Маргоша вытащила из ридикюля крохотное зеркальце:
– Пашка, будь добр, займись багажом, а я машину отгоню. Боже мой, Никуша, ты снова на себя этот ужас натянула! Ну сколько можно повторять, что тебе категорически не идет этот фасон! Ты в нем похожа на швабру в тюле… и куртка…
Куртку Маргоша пощупала.
– Если уж решила приобрести кожаную вещь, то будь добра раскошелиться на приличную марку, а не на это… убожество…
– Маргоша, а ты так и не научилась разбираться в приличных вещах… Не всегда лэйбл означает качество.
– Может, – Софья вдруг представила, что следующие две недели она проведет в компании этих двух дамочек, – все-таки домой?
– Неа, – Лялька была настроена более оптимистично. – Теперь – ни за что!
– Почему?
– По кочану. Должна же я этой стерве нос утереть?

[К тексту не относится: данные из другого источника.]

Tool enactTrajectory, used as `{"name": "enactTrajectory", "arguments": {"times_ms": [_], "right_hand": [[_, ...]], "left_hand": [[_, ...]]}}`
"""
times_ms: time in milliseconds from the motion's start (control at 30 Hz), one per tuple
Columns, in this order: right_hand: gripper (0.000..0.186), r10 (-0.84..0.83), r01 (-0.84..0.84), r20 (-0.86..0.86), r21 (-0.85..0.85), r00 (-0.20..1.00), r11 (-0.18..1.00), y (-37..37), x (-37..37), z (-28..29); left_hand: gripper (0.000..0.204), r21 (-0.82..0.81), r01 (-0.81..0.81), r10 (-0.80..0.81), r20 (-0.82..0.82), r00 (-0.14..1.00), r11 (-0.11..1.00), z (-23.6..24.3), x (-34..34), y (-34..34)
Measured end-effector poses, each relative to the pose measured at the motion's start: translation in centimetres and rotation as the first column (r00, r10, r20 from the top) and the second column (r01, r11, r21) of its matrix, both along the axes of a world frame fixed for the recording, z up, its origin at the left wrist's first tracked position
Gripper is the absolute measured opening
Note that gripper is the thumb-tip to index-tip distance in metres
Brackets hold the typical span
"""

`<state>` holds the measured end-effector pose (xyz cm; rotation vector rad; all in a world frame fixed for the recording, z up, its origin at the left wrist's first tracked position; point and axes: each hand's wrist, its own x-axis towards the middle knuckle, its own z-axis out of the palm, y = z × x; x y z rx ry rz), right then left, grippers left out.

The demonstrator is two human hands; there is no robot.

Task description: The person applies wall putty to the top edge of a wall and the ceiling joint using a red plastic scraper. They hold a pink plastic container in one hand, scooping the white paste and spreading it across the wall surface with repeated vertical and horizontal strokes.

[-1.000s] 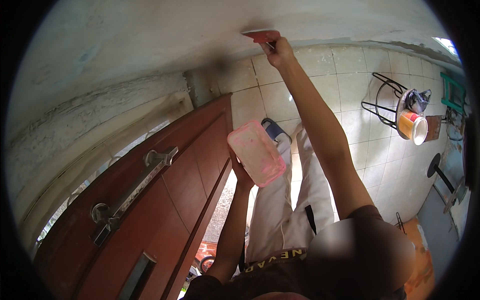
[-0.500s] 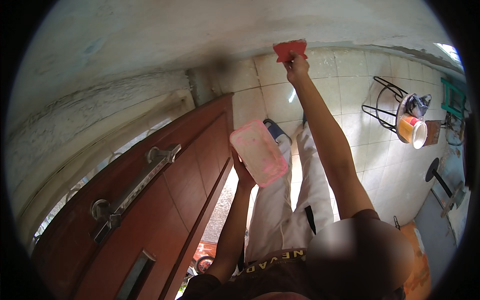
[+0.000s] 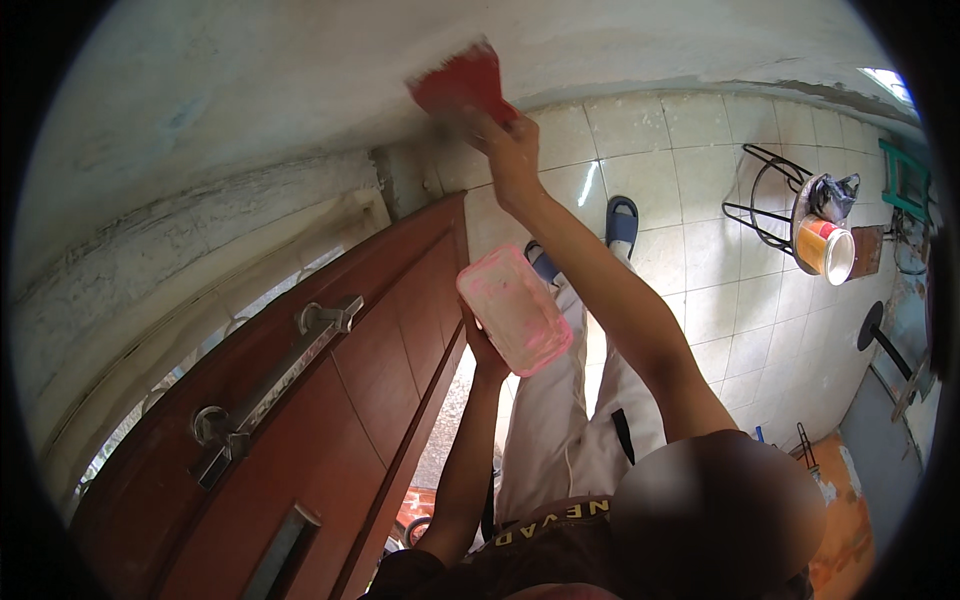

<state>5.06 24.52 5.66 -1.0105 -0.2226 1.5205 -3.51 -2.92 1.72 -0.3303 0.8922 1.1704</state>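
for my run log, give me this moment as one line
left hand: holds tub | right hand: holds scraper, blurred | wall contact: unclear | stool: bears bucket, bag

Your head camera, the left unit of a side-by-side pair, looks steeply down from above your dark shirt [image 3: 530,562], which lies nearest the lens at the lower rim. The view faces the wall [image 3: 300,80] ahead of you, which spans the upper rim. The wide optic bends the wall-side edge of the tiled floor [image 3: 708,210] into an arc. Your left hand [image 3: 484,348] lies mid-frame; your right hand [image 3: 514,150] is farther out. The door [image 3: 340,460] fills the lower left.
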Motion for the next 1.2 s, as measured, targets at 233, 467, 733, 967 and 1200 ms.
{"name": "enactTrajectory", "arguments": {"times_ms": [233, 467, 733, 967, 1200], "right_hand": [[0.014, -0.053, -0.064, -0.353, -0.311, 0.934, 0.948, 5.1, 9.9, -22.6], [0.020, -0.022, -0.013, -0.302, -0.114, 0.953, 0.993, 9.5, 11.5, -11.9], [0.023, -0.406, 0.394, -0.039, -0.166, 0.913, 0.904, 3.1, 14.5, -10.2], [0.027, -0.114, 0.128, 0.081, -0.210, 0.990, 0.969, 5.1, 5.7, -16.6], [0.014, -0.063, 0.071, 0.296, -0.017, 0.953, 0.997, 4.6, -3.5, 0.5]], "left_hand": [[0.076, -0.001, 0.040, -0.040, 0.007, 0.999, 0.999, -0.1, 1.2, 0.3], [0.077, -0.020, 0.012, -0.014, -0.071, 0.997, 1.000, -0.6, -1.5, -1.5], [0.074, 0.026, 0.025, -0.024, -0.050, 0.998, 0.999, 0.4, -0.3, -0.5], [0.069, 0.042, 0.027, -0.025, -0.057, 0.998, 0.999, 1.2, 0.7, 0.9], [0.064, 0.007, 0.008, -0.007, -0.076, 0.997, 1.000, 1.7, 0.5, 0.7]]}}
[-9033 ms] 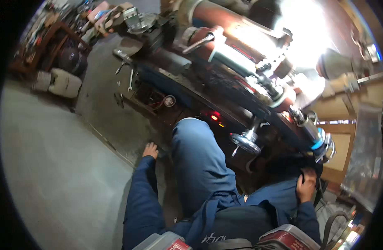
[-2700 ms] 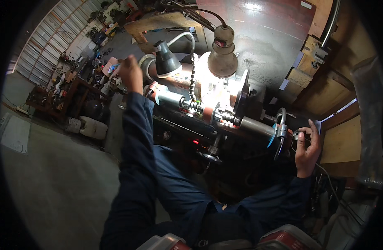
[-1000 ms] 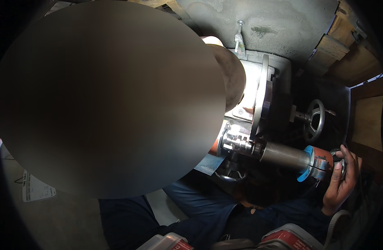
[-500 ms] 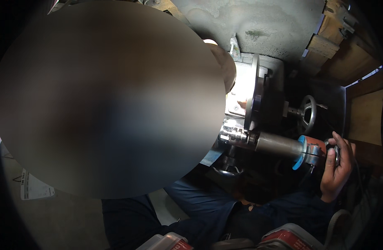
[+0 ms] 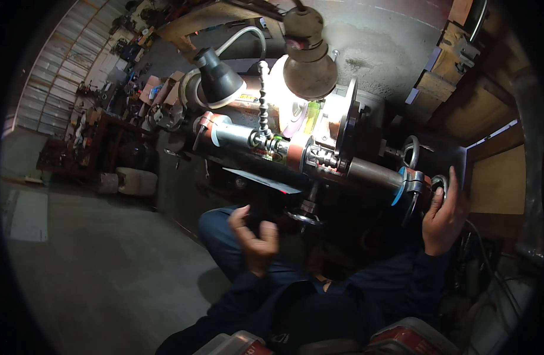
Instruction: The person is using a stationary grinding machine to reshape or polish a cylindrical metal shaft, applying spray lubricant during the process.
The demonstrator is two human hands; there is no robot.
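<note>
Steel and cast iron fill the middle of our view: a lathe (image 5: 295, 151) lies across the frame under two work lamps, a black-shaded one (image 5: 220, 78) and a brown-shaded one (image 5: 308, 65) throwing hard light on the chuck area. Our right hand (image 5: 442, 214) is at the tailstock end, on the right, palm against the round handwheel (image 5: 439, 184) with the fingers reaching up its far side; it looks like a loose grasp rather than a clenched one. Just left of it sit a blue collar (image 5: 400, 184) and the grey quill barrel (image 5: 369, 173). Our left hand (image 5: 255, 232) hangs free below the bed, fingers half curled and holding nothing, near a small carriage handwheel (image 5: 303, 216) but apart from it.

To work the wheel well, we judge a steady, slow turn matters most, with the wrist kept clear of the lever loop (image 5: 410, 152) just above. We should watch the lit gap by the faceplate (image 5: 346, 127), not our hand. The dark blue sleeves (image 5: 402, 278) should stay away from the spindle, and the idle hand is best kept low where it is.
</note>
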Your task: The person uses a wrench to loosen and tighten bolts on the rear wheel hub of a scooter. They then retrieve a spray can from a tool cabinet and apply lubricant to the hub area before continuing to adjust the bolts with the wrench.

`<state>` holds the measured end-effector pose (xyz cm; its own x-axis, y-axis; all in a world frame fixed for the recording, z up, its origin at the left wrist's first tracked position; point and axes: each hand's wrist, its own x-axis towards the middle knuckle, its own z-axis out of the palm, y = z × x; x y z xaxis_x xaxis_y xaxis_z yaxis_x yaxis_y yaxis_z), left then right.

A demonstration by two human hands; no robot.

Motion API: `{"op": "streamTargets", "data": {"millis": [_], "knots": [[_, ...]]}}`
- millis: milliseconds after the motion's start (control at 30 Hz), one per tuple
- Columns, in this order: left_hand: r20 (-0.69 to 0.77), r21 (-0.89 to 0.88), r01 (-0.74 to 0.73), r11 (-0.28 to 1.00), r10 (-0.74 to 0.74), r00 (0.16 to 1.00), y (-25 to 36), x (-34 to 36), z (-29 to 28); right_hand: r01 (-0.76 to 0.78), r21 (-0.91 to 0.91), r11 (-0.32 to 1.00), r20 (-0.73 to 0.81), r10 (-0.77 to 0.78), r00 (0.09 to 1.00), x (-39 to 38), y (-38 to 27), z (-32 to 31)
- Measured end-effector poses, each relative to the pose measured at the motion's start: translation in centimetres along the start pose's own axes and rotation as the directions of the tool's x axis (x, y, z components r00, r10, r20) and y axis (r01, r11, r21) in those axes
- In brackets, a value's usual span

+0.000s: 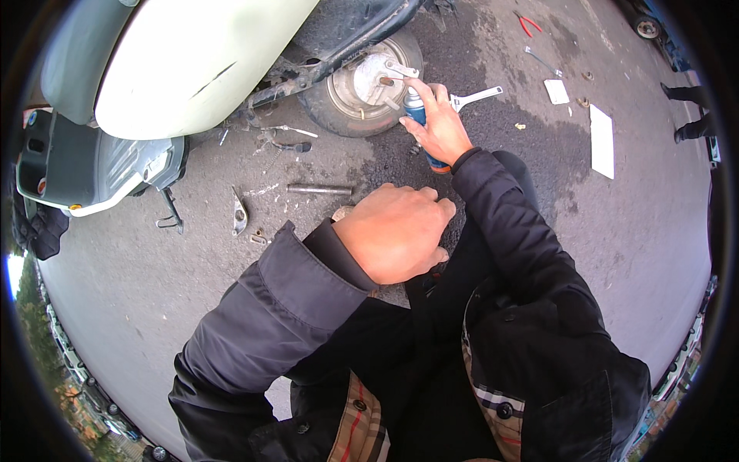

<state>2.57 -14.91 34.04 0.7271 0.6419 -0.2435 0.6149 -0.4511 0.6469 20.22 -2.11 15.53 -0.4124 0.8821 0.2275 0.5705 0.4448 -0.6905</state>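
Observation:
A blue spray can (438, 165) with an orange base is in my right hand (445, 122), tilted beside the scooter wheel (339, 112). The index finger reaches to the can's top, near the dull metal hub (376, 77) and its lever. Behind that hand, an adjustable wrench (481, 96) sticks out to the right. My left hand (392, 231) hangs back-up over my lap, its fingers curled down; their tips and anything under them are hidden. A metal rod (319, 189) lies on the asphalt just beyond it.
The scooter's cream body panel (181, 61) fills the upper left. Left of my hands lie a metal bracket (240, 212) and small hardware (259, 237). Red-handled pliers (528, 26), a wrench (541, 60) and a white sheet (602, 142) lie right. Another person's legs (689, 112) show at far right.

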Motion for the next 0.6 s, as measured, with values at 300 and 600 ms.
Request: {"op": "streamTargets", "data": {"millis": [300, 600], "knots": [[0.005, 0.016, -0.001, 1.000, 0.001, 1.000, -0.10, -0.31, 0.00, -0.029, 0.021, 0.999, 0.011, 0.029, 1.000, 0.05, -0.25, 0.27], [0.028, 0.007, -0.004, 1.000, 0.004, 1.000, -0.30, -0.53, -0.38, -0.025, -0.005, 1.000, 0.000, 0.025, 1.000, 0.23, -0.82, 0.36]]}}
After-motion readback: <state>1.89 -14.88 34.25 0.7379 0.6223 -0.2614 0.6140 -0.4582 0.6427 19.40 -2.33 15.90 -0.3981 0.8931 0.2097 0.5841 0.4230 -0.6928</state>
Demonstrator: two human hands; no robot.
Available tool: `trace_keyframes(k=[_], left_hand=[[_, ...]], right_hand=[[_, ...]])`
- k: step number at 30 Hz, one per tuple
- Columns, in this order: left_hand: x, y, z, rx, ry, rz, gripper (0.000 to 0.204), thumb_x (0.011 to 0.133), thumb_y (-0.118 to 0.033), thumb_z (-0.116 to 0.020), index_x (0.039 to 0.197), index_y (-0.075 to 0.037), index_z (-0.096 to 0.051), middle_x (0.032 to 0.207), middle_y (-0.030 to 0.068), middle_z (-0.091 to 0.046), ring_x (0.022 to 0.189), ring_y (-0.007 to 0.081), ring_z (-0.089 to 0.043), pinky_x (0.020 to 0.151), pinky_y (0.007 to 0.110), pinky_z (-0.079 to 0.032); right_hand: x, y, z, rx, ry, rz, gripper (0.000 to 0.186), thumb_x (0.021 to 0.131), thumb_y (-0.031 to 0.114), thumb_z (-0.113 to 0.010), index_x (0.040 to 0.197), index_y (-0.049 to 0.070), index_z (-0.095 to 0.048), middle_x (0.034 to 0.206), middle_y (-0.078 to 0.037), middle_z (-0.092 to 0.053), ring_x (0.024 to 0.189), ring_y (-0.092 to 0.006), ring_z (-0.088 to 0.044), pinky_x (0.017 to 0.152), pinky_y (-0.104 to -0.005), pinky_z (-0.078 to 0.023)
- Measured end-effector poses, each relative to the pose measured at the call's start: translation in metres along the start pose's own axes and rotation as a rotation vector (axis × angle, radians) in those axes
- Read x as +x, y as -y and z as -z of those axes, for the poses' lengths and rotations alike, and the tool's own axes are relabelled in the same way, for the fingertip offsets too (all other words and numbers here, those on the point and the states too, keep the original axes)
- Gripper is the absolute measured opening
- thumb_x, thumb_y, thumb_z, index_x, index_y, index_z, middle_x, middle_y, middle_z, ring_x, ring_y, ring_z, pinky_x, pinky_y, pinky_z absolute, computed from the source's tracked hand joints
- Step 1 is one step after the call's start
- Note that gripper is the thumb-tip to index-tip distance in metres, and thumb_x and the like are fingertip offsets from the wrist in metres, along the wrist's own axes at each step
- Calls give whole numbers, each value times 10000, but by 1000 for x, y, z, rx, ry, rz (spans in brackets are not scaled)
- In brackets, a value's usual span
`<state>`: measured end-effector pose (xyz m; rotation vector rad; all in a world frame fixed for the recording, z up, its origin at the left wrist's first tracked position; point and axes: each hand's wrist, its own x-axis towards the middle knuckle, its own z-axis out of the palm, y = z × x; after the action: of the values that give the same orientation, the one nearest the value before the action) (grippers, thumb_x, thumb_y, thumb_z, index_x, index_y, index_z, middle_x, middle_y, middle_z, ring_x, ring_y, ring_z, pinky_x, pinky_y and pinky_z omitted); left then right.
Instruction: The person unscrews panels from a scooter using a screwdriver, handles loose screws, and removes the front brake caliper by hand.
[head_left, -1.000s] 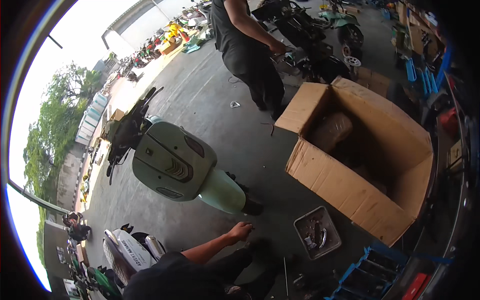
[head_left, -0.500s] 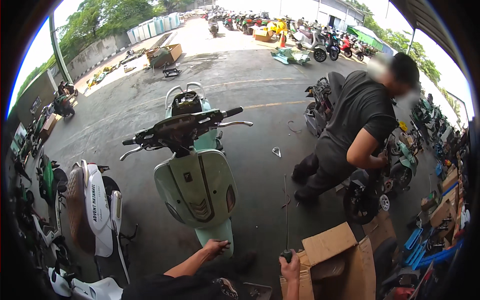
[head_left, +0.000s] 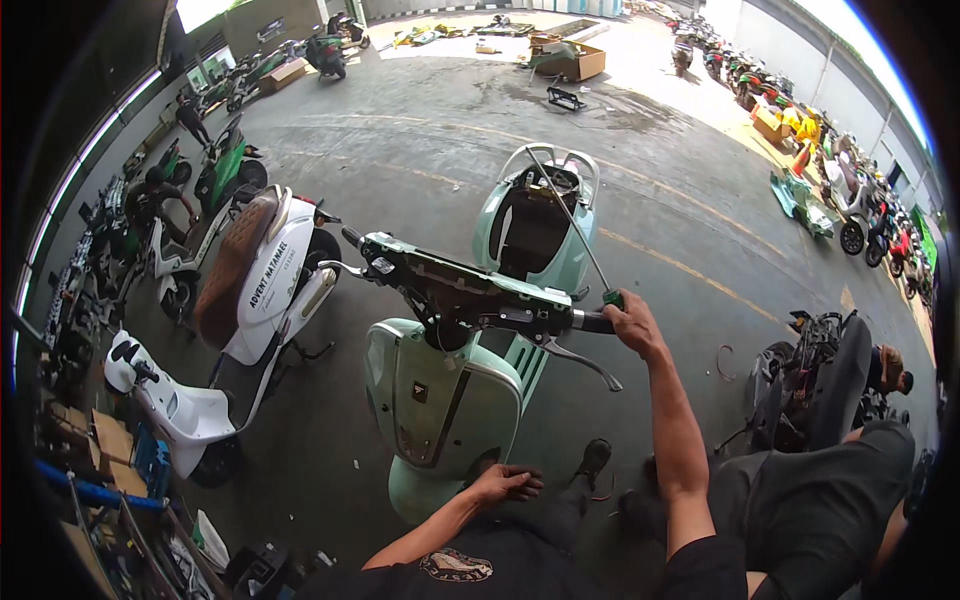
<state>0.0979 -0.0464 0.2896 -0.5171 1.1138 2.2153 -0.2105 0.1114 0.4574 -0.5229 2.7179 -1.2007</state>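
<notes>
A pale green scooter stands before me, its front panel facing me and the covers off its handlebar. My right hand is closed round the dark green handle of a long screwdriver, beside the handlebar's right grip; whether the hand touches the grip I cannot tell. The thin shaft slants up and away, passing across the view of the scooter's open, seatless rear body. Low by the front mudguard, my left hand has its fingers loosely stretched, with nothing visible in them.
To the left stands a white scooter with a brown seat. A co-worker in dark clothes bends close at my right, near a stripped dark motorbike. Farther off are a cardboard box and rows of scooters.
My view has swung left. The right hand has carried the screwdriver from beside the cardboard box up to the right handlebar grip. My left hand stays low by the scooter's front.
</notes>
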Motion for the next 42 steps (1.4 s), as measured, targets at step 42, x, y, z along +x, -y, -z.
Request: trace_keyframes(k=[42], left_hand=[[293,-255,-127,-1389,-1258,-1409,202,997,-140,-494,1145,-23,-568,1158,125,-653,1042,253,-657,890,413,-579]], right_hand=[[431,-133,68,-167,1224,1272,382,846,213,-678,1225,233,-632,758,-73,-595,621,-303,-606,546,-401,-491]])
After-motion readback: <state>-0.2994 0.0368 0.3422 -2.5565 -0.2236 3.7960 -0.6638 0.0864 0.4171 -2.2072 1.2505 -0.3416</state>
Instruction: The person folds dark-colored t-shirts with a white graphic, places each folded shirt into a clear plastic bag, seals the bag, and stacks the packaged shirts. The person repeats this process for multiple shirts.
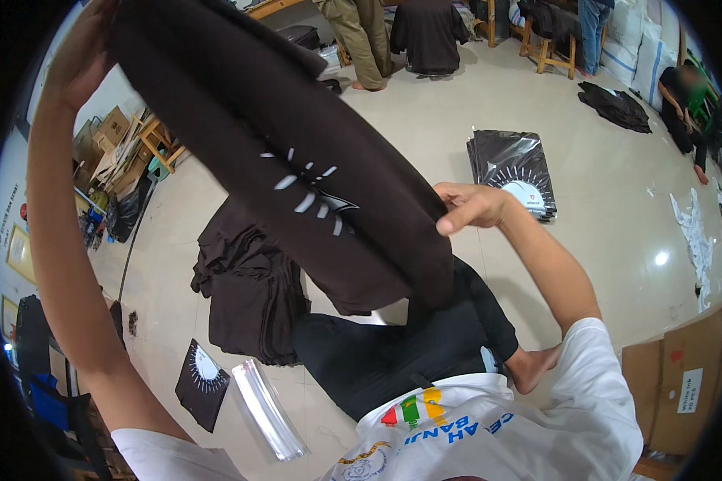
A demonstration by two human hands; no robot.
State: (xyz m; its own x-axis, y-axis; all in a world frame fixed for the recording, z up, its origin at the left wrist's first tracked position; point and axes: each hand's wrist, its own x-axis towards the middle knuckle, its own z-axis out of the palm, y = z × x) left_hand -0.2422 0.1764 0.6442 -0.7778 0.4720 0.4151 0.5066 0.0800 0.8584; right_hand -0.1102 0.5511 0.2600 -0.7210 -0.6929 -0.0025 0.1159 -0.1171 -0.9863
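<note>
A dark brown T-shirt (361, 160) with a white ray-like print hangs stretched slantwise in front of me, creased lengthwise. My left hand (84, 60), raised at the upper left, grips one end; its fingertips are hidden. Thumb and fingers of my right hand (473, 207) pinch the cloth's right edge lower down. Beneath it, to the left of my knee, lies a pile of dark shirts (253, 309). A folded shirt in a clear bag (203, 385) rests on the floor near a stack of clear plastic sleeves (269, 409).
Several bagged shirts (509, 164) are stacked on the floor ahead to the right. Cardboard boxes (682, 377) stand at my right. Farther off are a dark cloth heap (614, 106), white scraps (692, 240), a wooden stool (156, 144) and other people (682, 108).
</note>
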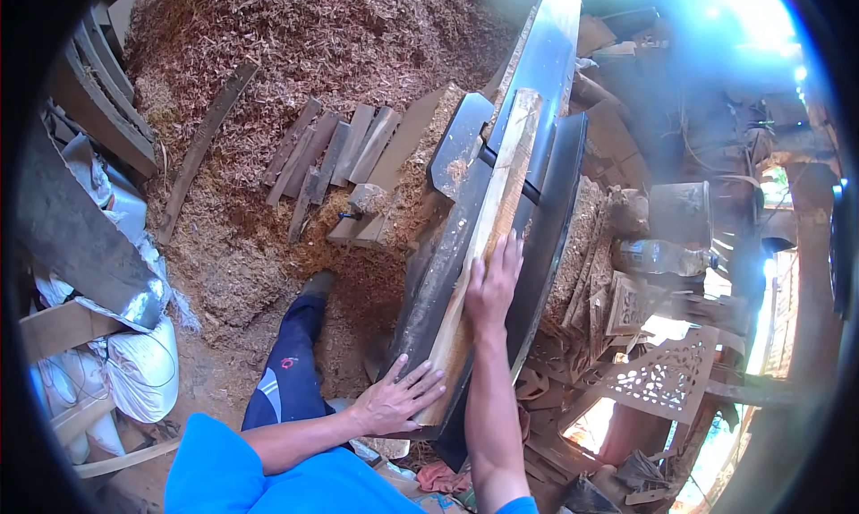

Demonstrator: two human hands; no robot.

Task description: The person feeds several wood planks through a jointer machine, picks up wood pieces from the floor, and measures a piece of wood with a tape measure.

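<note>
A long pale wooden board [497, 192] lies lengthwise on the dark metal bed of a jointer planer [447, 254], crossing the gap at its cutter. My left hand [400, 399] rests at the board's near end, fingers stretched and spread over its edge. Farther along, my right hand [494, 286] lies flat on top of the board, its fingers extended and pointing away from me. Neither hand wraps round the wood. The board's underside and the cutter beneath it are hidden.
Left of the machine, several short wood offcuts [327, 152] lie by a big heap of shavings [295, 40]. White sacks [143, 371] stand at far left. To the right are a carved openwork panel [667, 375], scrap wood and a grey bucket [680, 212]. My leg [288, 371] stands beside the machine.
</note>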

Софья вздохнула и промолчала.
– Маргоша! Как я счастлив тебя видеть… – следующий участник подошел пешком. – И Ника тут… и Пашка… прямо встреча выпускников получается!
Был он худ и вида болезненного, с желтоватой кожей, которая на шее обвисла некрасивою складкой, с крупным узкогубым ртом и острым подбородком, с волосами пегими и залысинами.
– Красавчик, – прокомментировала Лялька. – Я начинаю думать, что нас кинули… или, точнее, сунули в мешок со змеями, причем хорошо знакомыми друг с другом змеями.